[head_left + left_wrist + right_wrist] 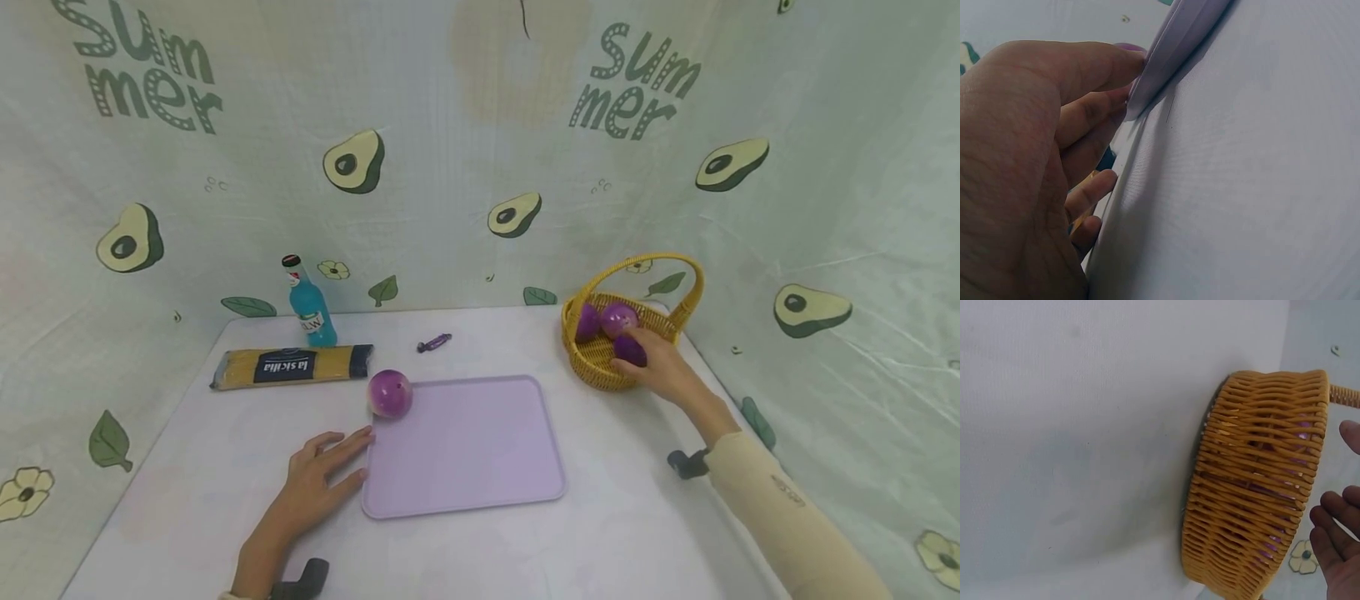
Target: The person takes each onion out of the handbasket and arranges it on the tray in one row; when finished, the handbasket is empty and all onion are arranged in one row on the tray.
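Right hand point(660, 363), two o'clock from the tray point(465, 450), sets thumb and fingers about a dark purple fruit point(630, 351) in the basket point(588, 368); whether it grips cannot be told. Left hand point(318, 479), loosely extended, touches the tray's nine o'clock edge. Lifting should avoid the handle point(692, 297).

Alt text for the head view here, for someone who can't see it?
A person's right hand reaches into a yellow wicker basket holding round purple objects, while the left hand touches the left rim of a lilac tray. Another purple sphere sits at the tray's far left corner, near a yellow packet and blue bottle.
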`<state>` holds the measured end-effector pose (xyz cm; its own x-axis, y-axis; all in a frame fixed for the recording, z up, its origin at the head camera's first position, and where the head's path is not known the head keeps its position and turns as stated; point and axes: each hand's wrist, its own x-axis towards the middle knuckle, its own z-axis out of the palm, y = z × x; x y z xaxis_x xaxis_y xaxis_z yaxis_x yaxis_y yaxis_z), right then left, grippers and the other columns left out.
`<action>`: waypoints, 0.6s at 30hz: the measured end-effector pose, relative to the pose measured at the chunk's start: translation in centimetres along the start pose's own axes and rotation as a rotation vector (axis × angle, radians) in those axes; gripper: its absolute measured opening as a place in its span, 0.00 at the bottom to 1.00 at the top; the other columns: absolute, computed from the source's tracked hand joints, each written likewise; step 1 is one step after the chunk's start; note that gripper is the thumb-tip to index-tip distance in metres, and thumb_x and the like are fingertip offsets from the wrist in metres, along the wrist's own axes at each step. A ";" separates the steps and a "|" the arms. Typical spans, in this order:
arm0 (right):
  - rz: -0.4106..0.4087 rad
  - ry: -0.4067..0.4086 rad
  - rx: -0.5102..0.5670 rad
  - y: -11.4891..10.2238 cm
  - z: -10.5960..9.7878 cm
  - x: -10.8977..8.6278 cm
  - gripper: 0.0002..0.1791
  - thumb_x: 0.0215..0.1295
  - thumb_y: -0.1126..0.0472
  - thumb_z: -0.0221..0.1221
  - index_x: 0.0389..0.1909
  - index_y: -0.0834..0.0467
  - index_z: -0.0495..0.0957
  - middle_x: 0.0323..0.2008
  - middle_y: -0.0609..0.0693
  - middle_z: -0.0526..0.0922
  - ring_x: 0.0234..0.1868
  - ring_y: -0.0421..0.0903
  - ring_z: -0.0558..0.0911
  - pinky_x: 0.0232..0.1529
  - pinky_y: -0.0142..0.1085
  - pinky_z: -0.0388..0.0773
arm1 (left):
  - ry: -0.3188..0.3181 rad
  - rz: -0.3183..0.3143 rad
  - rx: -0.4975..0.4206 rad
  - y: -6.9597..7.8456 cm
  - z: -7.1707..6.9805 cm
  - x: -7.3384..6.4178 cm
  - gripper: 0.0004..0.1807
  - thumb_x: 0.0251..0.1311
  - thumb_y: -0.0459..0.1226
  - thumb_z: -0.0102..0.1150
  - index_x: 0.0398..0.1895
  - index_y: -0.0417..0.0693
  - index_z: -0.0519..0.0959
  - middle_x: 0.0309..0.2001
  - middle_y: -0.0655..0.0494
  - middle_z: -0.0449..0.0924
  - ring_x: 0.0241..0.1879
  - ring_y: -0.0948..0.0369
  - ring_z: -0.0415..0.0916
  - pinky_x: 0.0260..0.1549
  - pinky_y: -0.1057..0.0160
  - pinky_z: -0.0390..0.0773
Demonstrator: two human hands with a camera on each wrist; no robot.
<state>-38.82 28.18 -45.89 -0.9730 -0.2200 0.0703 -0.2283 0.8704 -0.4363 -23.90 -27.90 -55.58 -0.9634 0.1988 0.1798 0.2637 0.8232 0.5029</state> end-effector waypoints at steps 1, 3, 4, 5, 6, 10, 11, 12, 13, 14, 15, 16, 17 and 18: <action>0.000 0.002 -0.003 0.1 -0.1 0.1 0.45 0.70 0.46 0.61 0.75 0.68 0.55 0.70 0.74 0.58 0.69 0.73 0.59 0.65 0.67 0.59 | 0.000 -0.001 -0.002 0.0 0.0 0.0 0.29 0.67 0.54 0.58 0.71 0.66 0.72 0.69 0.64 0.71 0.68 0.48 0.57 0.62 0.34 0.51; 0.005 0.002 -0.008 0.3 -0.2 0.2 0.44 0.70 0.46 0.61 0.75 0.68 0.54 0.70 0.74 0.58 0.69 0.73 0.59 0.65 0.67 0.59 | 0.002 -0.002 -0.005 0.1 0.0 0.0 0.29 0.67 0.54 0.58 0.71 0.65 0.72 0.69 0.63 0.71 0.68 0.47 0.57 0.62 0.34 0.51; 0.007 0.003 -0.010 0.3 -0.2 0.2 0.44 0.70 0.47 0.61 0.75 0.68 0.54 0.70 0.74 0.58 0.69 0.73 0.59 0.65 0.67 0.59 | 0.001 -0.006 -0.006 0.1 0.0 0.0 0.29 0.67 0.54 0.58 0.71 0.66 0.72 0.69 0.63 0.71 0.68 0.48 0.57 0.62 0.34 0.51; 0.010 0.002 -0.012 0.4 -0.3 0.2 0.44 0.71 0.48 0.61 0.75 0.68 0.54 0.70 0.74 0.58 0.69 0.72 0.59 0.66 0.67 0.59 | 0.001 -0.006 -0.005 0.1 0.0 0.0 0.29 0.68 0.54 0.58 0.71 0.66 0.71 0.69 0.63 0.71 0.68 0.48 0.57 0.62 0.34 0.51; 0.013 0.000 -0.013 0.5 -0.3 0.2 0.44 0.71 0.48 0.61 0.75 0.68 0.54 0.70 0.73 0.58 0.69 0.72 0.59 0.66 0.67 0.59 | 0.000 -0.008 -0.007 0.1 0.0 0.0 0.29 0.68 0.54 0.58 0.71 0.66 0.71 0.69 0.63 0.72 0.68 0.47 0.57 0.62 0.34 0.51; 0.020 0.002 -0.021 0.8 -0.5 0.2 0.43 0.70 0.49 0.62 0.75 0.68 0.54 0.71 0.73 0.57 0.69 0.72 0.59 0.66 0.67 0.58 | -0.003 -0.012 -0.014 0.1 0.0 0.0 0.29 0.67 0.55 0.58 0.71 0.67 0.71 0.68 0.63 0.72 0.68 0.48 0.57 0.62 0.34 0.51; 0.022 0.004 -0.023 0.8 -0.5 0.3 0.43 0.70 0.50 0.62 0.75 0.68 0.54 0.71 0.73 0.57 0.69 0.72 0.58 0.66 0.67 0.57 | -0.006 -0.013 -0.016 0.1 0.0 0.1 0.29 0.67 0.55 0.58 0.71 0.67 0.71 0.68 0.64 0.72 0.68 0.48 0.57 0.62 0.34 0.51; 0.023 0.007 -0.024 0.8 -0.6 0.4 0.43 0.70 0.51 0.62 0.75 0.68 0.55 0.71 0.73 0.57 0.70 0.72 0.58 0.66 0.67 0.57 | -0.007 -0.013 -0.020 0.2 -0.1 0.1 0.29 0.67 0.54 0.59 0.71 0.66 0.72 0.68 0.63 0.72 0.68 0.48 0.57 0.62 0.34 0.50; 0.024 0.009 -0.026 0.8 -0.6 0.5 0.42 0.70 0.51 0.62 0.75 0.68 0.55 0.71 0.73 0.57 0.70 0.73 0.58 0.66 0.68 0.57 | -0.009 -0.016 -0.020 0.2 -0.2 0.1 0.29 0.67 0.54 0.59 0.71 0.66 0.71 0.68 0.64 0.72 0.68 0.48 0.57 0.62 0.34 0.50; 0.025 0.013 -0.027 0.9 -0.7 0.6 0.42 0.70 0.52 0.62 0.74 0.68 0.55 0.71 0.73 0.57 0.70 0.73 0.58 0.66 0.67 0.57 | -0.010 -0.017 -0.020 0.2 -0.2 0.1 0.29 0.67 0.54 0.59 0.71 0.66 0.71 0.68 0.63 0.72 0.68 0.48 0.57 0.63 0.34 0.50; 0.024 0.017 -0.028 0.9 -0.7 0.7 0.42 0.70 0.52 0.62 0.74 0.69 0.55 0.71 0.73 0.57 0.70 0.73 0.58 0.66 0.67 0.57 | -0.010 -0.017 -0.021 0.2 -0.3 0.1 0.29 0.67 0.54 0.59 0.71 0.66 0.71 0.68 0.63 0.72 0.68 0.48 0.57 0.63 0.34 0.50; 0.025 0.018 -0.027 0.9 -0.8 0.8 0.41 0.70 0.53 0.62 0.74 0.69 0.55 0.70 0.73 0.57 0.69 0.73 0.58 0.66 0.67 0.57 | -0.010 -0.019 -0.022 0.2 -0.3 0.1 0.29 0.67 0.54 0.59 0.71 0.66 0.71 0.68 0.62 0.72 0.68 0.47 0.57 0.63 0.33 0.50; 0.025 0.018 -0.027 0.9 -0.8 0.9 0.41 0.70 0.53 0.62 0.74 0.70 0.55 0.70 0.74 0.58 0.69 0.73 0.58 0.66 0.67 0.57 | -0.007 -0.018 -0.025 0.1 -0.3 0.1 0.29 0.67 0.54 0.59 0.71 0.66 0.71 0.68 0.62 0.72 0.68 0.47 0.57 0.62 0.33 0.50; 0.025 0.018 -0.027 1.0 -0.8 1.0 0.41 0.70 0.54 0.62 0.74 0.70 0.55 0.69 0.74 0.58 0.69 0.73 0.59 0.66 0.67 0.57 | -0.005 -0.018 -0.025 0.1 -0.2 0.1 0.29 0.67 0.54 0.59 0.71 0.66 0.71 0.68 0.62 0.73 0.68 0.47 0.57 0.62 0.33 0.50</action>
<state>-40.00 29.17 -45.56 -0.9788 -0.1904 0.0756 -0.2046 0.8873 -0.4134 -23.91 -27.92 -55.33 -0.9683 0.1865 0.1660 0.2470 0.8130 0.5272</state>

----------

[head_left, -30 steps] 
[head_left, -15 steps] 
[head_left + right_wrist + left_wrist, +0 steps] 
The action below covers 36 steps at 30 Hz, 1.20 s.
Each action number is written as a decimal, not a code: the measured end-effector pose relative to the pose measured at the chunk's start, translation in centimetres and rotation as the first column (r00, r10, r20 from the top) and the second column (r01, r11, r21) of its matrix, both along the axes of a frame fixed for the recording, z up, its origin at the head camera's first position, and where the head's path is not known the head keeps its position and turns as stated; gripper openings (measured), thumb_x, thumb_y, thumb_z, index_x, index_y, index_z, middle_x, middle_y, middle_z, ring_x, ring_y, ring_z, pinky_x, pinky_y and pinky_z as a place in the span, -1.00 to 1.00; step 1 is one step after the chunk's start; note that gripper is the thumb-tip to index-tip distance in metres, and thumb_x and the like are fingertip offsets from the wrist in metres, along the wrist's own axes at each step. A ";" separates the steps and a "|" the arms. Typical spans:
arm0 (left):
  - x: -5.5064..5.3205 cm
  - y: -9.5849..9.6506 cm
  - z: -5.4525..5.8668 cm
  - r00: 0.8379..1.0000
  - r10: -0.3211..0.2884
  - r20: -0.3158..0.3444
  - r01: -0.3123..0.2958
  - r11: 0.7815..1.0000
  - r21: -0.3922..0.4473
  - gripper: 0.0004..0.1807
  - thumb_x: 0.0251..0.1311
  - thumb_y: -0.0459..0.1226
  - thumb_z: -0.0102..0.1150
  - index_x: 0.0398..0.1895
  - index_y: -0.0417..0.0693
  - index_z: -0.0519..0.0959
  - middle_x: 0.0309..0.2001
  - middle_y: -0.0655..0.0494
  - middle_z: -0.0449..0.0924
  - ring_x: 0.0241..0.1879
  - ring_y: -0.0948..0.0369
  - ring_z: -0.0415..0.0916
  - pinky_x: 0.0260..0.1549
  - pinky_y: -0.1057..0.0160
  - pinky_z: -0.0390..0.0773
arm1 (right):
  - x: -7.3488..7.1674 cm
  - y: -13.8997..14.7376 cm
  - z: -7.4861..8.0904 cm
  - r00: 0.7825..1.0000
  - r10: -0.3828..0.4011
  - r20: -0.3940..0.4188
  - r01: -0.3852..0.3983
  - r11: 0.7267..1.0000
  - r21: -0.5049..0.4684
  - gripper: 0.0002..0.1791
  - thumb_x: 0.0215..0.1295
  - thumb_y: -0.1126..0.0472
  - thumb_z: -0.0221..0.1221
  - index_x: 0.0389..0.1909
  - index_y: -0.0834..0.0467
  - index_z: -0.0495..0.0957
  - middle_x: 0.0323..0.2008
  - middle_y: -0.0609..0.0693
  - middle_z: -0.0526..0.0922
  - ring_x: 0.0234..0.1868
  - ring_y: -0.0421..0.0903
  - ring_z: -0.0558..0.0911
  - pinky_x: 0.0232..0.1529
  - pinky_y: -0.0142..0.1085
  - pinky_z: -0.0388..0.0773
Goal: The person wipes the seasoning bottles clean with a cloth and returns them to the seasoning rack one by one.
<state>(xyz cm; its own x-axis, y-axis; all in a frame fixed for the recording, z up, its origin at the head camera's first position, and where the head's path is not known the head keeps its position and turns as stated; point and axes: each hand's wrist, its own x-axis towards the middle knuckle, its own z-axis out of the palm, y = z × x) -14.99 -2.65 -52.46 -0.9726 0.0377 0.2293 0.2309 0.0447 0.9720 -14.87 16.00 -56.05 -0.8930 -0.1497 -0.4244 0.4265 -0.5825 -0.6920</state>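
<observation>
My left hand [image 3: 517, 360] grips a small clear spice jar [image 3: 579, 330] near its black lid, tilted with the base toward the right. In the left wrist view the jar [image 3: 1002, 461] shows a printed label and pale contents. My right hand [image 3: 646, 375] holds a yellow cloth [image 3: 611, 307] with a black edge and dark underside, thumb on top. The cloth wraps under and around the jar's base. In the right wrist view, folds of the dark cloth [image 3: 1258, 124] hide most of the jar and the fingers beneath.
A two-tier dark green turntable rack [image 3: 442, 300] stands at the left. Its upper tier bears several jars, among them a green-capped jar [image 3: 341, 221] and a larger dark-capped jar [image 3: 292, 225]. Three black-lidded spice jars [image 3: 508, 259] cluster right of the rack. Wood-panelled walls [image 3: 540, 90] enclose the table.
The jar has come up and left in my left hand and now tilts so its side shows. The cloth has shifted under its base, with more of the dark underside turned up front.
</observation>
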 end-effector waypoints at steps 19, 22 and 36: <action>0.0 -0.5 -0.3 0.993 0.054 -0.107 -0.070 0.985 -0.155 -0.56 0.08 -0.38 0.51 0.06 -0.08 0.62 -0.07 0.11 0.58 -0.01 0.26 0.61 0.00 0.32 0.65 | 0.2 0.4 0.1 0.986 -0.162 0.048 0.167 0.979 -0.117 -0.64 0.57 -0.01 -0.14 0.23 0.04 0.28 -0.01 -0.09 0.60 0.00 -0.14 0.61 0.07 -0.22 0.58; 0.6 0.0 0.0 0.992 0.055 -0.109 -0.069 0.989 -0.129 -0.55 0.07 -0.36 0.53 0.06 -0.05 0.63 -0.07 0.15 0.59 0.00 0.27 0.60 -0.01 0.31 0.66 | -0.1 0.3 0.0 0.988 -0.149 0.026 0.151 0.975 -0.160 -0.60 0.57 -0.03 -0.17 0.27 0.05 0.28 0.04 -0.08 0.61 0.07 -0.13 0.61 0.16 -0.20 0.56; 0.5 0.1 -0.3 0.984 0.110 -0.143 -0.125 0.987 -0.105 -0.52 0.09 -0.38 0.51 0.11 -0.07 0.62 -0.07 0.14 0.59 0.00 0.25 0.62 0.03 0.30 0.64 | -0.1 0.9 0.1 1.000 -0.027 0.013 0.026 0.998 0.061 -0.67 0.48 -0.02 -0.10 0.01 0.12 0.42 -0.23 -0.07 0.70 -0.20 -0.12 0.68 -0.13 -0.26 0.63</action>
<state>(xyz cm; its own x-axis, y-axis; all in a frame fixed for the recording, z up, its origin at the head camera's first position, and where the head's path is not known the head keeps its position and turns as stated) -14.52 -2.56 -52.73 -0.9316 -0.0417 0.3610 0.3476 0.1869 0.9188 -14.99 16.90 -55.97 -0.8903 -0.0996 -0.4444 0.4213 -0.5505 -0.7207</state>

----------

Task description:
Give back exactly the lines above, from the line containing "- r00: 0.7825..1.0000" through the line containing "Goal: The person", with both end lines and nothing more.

Response below:
  - r00: 0.7825..1.0000
  - r10: -0.3828..0.4011
  - r20: -0.3940..0.4188
  - r01: -0.3852..0.3983
  - r11: 0.7267..1.0000
  - r21: -0.5049..0.4684
  - gripper: 0.0002..0.1791
  - thumb_x: 0.0215..0.1295
  - thumb_y: -0.1126..0.0472
  - thumb_z: -0.0221..0.1221
  - index_x: 0.0389..0.1909
  - index_y: -0.0834..0.0467
  - index_z: -0.0495..0.0957
  - middle_x: 0.0323..0.2008
  - middle_y: -0.0609..0.0693
  - middle_z: -0.0526..0.0922
  - ring_x: 0.0234..0.1868
  - ring_y: -0.0421..0.0903
  - ring_z: -0.0558..0.0911
  - pinky_x: 0.0232..0.1529
  - pinky_y: -0.0142..0.1085
  - pinky_z: -0.0388..0.0773
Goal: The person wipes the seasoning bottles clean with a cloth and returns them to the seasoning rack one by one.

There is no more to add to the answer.